Management believes that we will have sufficient liquidity to satisfy our needs over the next twelve months, including the ability to pay interest on our debt and dividends on our common and preferred stock.
Mandatory Convertible Preferred Stock
In March 2018, we issued 2,875,000 shares of our 6.50% MCPS, with a par value of $1.00 per share. Each outstanding share of MCPS will convert automatically on March 15, 2021 into between 0.9391 (the “minimum conversion rate”) and 1.1269 shares of common stock, subject to customary anti-dilution adjustments. At any time prior to March 2021, holders may elect to convert each share of MCPS into shares of common stock at the minimum conversion rate or in the event of a fundamental change at the specified rates defined in the Certificate of Designations of the MCPS.

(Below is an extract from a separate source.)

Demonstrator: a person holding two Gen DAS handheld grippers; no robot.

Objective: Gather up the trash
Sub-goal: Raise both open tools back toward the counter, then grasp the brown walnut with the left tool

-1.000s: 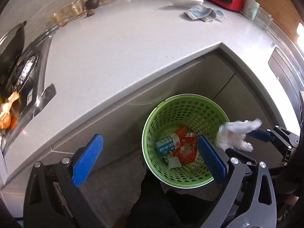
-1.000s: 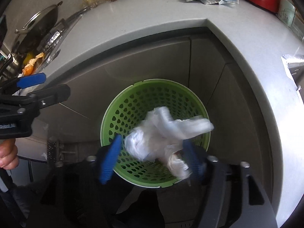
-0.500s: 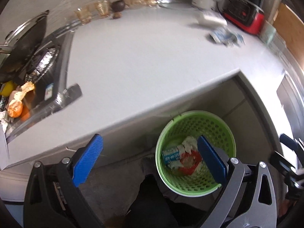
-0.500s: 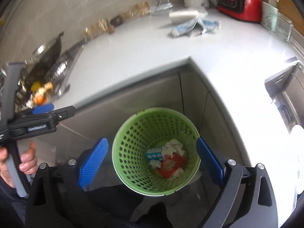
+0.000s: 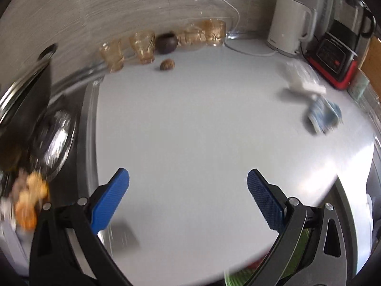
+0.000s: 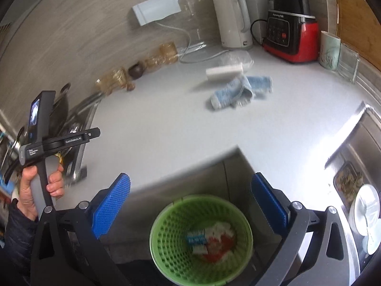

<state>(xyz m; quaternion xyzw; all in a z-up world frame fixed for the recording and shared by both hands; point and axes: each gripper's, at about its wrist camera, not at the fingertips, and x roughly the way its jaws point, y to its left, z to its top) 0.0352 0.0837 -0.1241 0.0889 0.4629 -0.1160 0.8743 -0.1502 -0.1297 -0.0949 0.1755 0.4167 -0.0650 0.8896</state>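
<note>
Right gripper (image 6: 190, 205) empty, jaws opening wide above green basket (image 6: 166, 217). Left gripper (image 5: 188, 196) apart, empty. Crumpled blue-white wrapper (image 6: 240, 91) lay ahead on desk (image 6: 166, 128), long axis crosswise, nearer right gripper.

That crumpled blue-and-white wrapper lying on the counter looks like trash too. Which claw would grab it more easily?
Probably the right claw. Its jaws are opening with nothing between them, and the blue-and-white wrapper lies nearly straight ahead of it. The left claw is open and empty too, but the wrapper sits far off to its right side.
</note>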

Dividends on the MCPS will be payable on a cumulative basis when, as and if declared, at an annual rate of 6.50% of the liquidation preference of $100.00 per share. We may pay declared dividends in cash or, subject to certain limitations, in shares of our common stock, or in any combination of cash and shares of our common stock quarterly, commencing in June 2018 and ending in March 2021. No dividend or distribution may be declared or paid on common stock or any other class or series of junior stock, and no common stock or any other class or series of junior stock or parity stock may be purchased, redeemed or otherwise acquired for consideration unless all accumulated and unpaid dividends on the MCPS for all preceding dividend periods have been declared and paid in full, subject to certain limited exceptions. We paid preferred stock dividends of $4.7 million for each of Third Quarter 2020 and Third Quarter 2019, and $14.0 million for each of Nine Months 2020 and Nine Months 2019. For additional information regarding the MCPS, see Note 18 in the Consolidated Financial Statements included elsewhere in this Report.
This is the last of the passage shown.